Mi papá olía a una mezcla de tabaco de pipa, colonia, cuero, caballos y aceite de pistola. Además me pasó una predilección por la lavanda, la cuál sigo mezclando con todo.
Mi mamá dejaba su aroma en todo: un collar de perlas, sus pañuelos, hasta en el gato que murió seis años después que ella. Lloré la muerte de ese gato con mares, porque se me fue el último lugar donde podía meter la nariz y encontrarla.
Mis hijos… Creo que lo primero que hice en cada parto fue olfatearles la cabeza. Me pueden quitar los ojos y los oídos y los reconocería por su olor. Aún es dulce y cada mañana que abro la puerta de su cuarto me acaricia una bocanada de recuerdos de leche y ser humano recién estrenado.
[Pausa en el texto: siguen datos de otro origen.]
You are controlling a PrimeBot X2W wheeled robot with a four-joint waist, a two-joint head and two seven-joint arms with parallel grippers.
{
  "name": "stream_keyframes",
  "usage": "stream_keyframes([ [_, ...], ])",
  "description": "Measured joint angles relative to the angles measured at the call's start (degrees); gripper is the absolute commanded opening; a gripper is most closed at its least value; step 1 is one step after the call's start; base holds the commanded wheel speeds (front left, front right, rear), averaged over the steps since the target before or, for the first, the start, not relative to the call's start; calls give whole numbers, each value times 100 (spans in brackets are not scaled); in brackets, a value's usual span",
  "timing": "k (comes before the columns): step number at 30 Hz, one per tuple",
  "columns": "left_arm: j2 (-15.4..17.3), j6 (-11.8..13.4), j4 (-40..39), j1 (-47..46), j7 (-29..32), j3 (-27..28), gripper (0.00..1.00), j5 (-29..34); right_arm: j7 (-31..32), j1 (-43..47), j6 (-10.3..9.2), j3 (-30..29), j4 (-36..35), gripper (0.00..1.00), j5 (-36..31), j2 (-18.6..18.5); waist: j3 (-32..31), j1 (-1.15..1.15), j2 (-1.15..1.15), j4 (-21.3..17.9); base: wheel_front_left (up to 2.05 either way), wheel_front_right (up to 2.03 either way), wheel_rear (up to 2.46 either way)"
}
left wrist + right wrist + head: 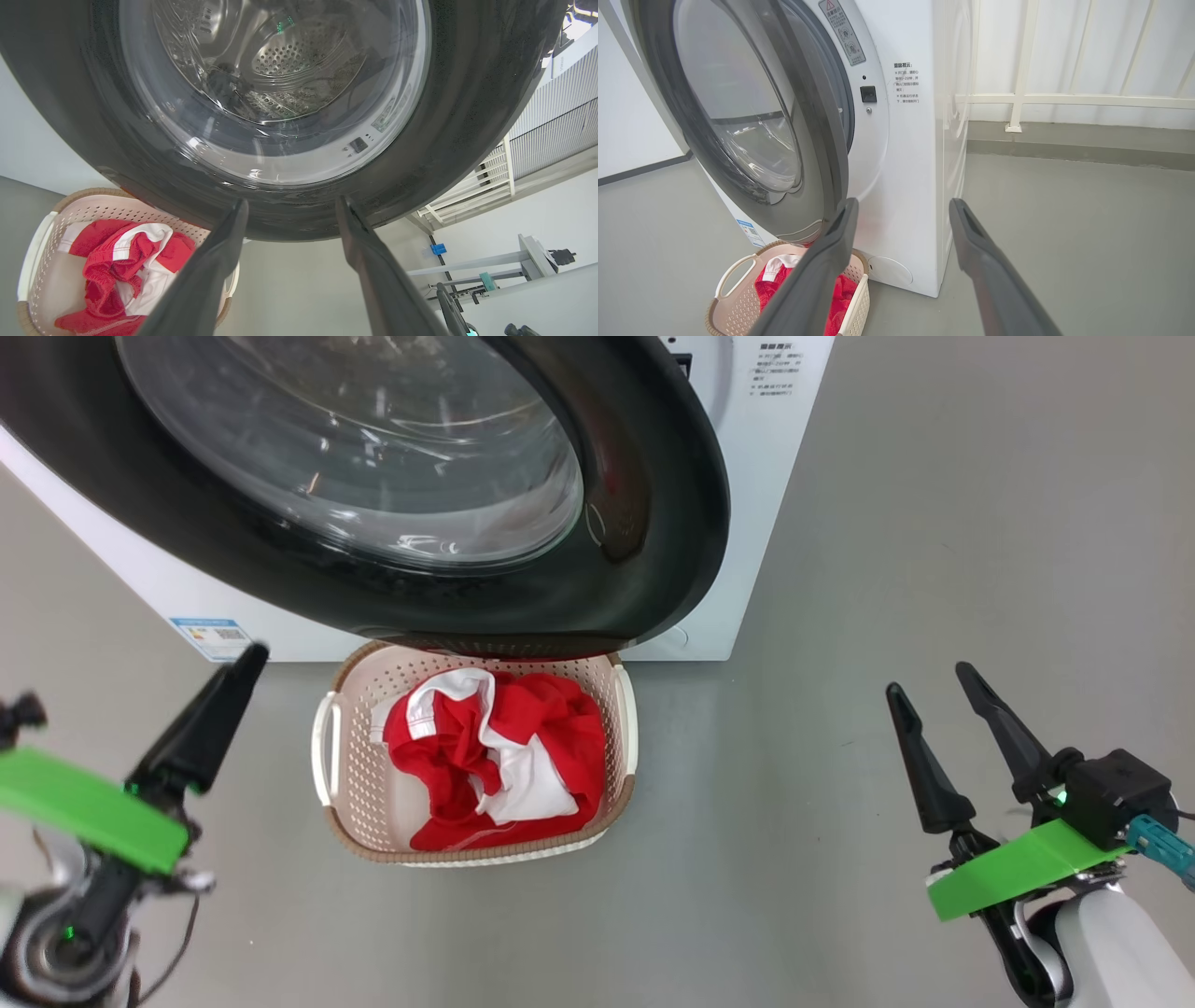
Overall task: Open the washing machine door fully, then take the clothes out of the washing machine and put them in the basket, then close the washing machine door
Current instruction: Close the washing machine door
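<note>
Beneath the lower edge of the washing machine door (653, 523), which stands swung out from the washing machine (775, 476), the basket (359, 784) sits on the floor (822, 821) holding the clothes (523, 747). The left gripper (292, 205) has its fingers spread and empty just beside the door's black rim. The right gripper (931, 681) is likewise spread and empty, over open floor well right of the basket.

the washing machine (915, 186) bears small unreadable print (906, 83), a warning-triangle sticker (843, 30) and a blue-white label (213, 637).
</note>
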Motion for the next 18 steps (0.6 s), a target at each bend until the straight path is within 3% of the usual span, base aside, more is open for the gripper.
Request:
stream_keyframes([
  [9,258,0,186,999,-1192,-135,100,82,1,197,0,-145,-9,100,1,-43,-72,0,0,-126,0,0,0],
  [18,443,0,747,1483,-2494,-633,100,680,1,511,0,-275,-3,100,2,-45,-222,0,0,-386,0,0,0],
])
Luego está él: el único hombre que conozco que usaba una loción que amé y luego detesté en el primer embarazo. Guácala. Le conozco el humor por el aroma que despide. Siempre cálido, grande, dulce. Recién bañado huele a pan. Y aunque duermo a su lado, no me es suficiente y me envuelvo en la camisa que usó ese día, como un escudo contra cualquier pesadilla, para que su olor me acompañe en sueños.